Nonstructural protein 4 of human norovirus self-assembles into various membrane-bridging multimers

Affiliations

Nonstructural protein 4 of human norovirus self-assembles into various membrane-bridging multimers

Adrien Royet et al. J Biol Chem. 2024 Sep.

Abstract

Single-stranded, positive-sense RNA ((+)RNA) viruses replicate their genomes in virus-induced intracellular membrane compartments. (+)RNA viruses dedicate a significant part of their small genomes (a few thousands to a few tens of thousands of bases) to the generation of these compartments by encoding membrane-interacting proteins and/or protein domains. Noroviruses are a very diverse genus of (+)RNA viruses including human and animal pathogens. Human noroviruses are the major cause of acute gastroenteritis worldwide, with genogroup II genotype 4 (GII.4) noroviruses accounting for the vast majority of infections. Three viral proteins encoded in the N terminus of the viral replication polyprotein direct intracellular membrane rearrangements associated with norovirus replication. Of these three, nonstructural protein 4 (NS4) seems to be the most important, although its exact functions in replication organelle formation are unknown. Here, we produce, purify, and characterize GII.4 NS4. AlphaFold modeling combined with experimental data refines and corrects our previous crude structural model of NS4. Using simple artificial liposomes, we report an extensive characterization of the membrane properties of NS4. We find that NS4 self-assembles and thereby bridges liposomes together.

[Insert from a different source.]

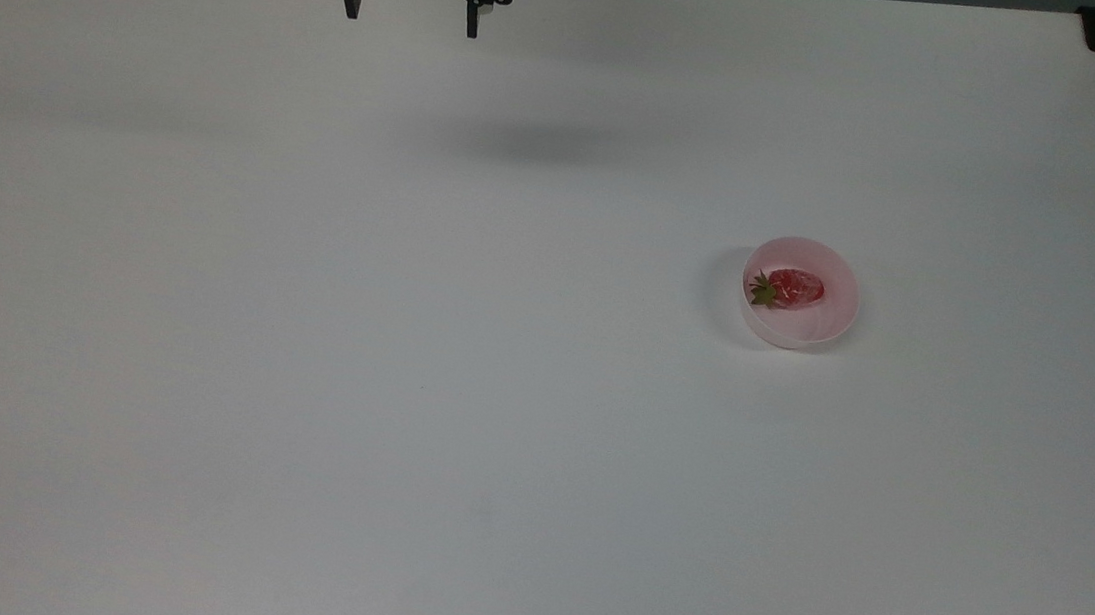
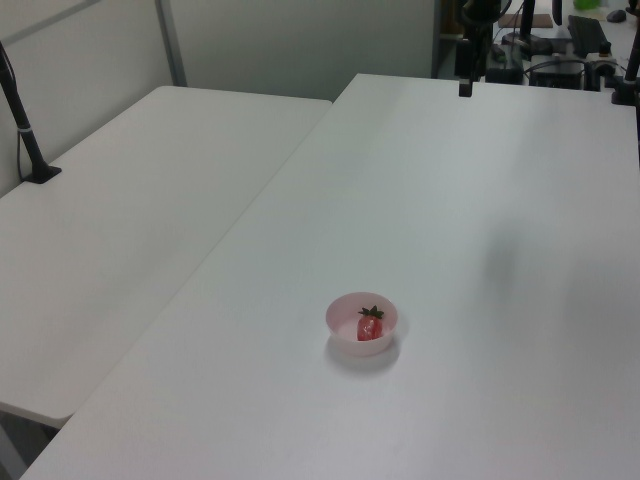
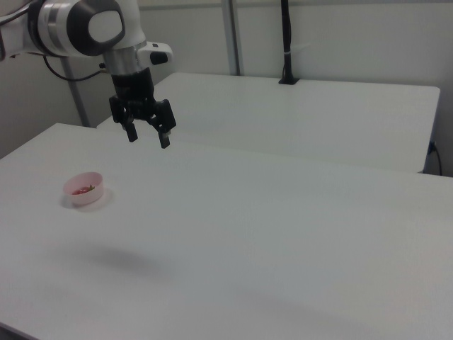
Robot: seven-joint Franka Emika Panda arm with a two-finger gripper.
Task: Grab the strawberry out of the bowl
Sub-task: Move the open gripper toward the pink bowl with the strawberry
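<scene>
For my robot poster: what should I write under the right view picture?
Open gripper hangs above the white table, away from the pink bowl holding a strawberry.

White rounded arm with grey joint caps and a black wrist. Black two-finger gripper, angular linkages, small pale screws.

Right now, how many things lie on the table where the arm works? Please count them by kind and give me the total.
Bowl: 1, pale pink, standing on the white table
Strawberry: 1, red with a green cap, lying inside the bowl
Total: 2
The open gripper is above the table, away from the bowl, and holds nothing.
</scene>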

Cryo-EM, NMR, and membrane flotation show formation of several distinct NS4 assemblies, at least two of them bridging pairs of membranes together in different fashions. Noroviruses belong to (+)RNA viruses whose replication compartment is extruded from the target endomembrane and generates double-membrane vesicles. Our data establish that the 21-kDa GII.4 human norovirus NS4 can, in the absence of any other factor, recapitulate in tubo several features, including membrane apposition, that occur in such processes.

Keywords: cryo-EM; lipid–protein interaction; liposome; membrane; nonstructural protein; norovirus; plus-stranded RNA virus; protein assembly; viral protein; viral replication.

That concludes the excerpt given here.